Give the data again in full, without pictures.

• DATA SUPPLIED:
□ □ □ □ □ □ □

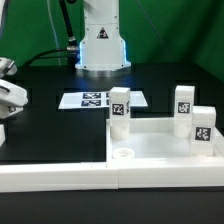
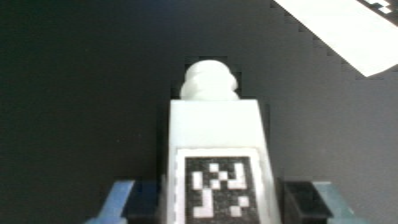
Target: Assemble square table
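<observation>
The biggest thing is the square table top [image 1: 160, 150], a white tray with a raised rim, lying at the front of the black table [image 1: 50, 125]. Behind it lies the flat marker board [image 1: 98, 100]. In the exterior view, 3 short white legs stand up at the far side of the top: 1 leg [image 1: 120, 106] toward that view's left, and 2 more [image 1: 185, 99] [image 1: 203, 125] toward its right. I cannot tell if any of them is screwed in. 1 round socket [image 1: 122, 154] at the front looks empty. The wrist view shows leg number 4 [image 2: 217, 130], which seems to lie flat on the black table. The claw [image 2: 217, 200] has 1 finger [image 2: 125, 200] on each side of this leg, near its tag. I cannot tell if they pinch it yet. I think the job is just starting: this leg has to be lifted, and the legs have to be twisted into the sockets.
</observation>
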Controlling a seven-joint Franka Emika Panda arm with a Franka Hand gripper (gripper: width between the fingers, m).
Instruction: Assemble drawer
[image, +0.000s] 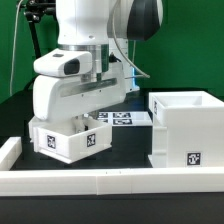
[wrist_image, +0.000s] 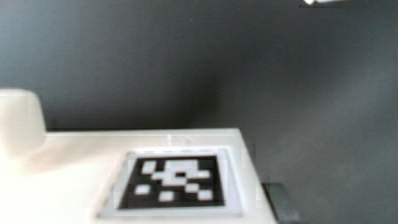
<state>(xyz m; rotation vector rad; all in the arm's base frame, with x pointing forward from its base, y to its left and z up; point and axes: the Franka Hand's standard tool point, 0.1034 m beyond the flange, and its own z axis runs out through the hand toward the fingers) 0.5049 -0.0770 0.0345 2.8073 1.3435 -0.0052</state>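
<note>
one arm bends low over a tray

The glossy white plastic arm is built of rounded, bulbous shells, with a dark grey band at one joint. A grey oval inset marks its wrist block. Beside it trail thin black cables. The boxy white gripper has softly rounded edges.
</note>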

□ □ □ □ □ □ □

• RESULT BELOW:
Target: Assemble square table
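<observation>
The biggest thing is the square table top [image 1: 160, 150], a white tray with a raised rim, lying at the front of the black table [image 1: 50, 125]. Behind it lies the flat marker board [image 1: 98, 100]. In the exterior view, 3 short white legs stand up at the far side of the top: 1 leg [image 1: 120, 106] toward that view's left, and 2 more [image 1: 185, 99] [image 1: 203, 125] toward its right. I cannot tell if any of them is screwed in. 1 round socket [image 1: 122, 154] at the front looks empty. The wrist view shows leg number 4 [image 2: 217, 130], which seems to lie flat on the black table. The claw [image 2: 217, 200] has 1 finger [image 2: 125, 200] on each side of this leg, near its tag. I cannot tell if they pinch it yet. I think the job is just starting: this leg has to be lifted, and the legs have to be twisted into the sockets.
</observation>
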Controlling a seven-joint Franka Emika Panda arm with a Franka Hand gripper (gripper: width between the fingers, m).
Instruction: Assemble drawer
[image, +0.000s] 
[wrist_image, +0.000s] 
<state>(xyz m; rotation vector rad; all in the arm's base frame, with x pointing forward from its base, y to its left and z up; point and axes: the Franka Hand's standard tool point, 0.1034 m beyond the flange, and its own z axis runs out through the hand toward the fingers) 0.5049 -0.0770 0.0345 2.8073 1.3435 -0.0052</state>
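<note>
one arm bends low over a tray

The glossy white plastic arm is built of rounded, bulbous shells, with a dark grey band at one joint. A grey oval inset marks its wrist block. Beside it trail thin black cables. The boxy white gripper has softly rounded edges.
</note>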

Nothing more is needed for this exercise.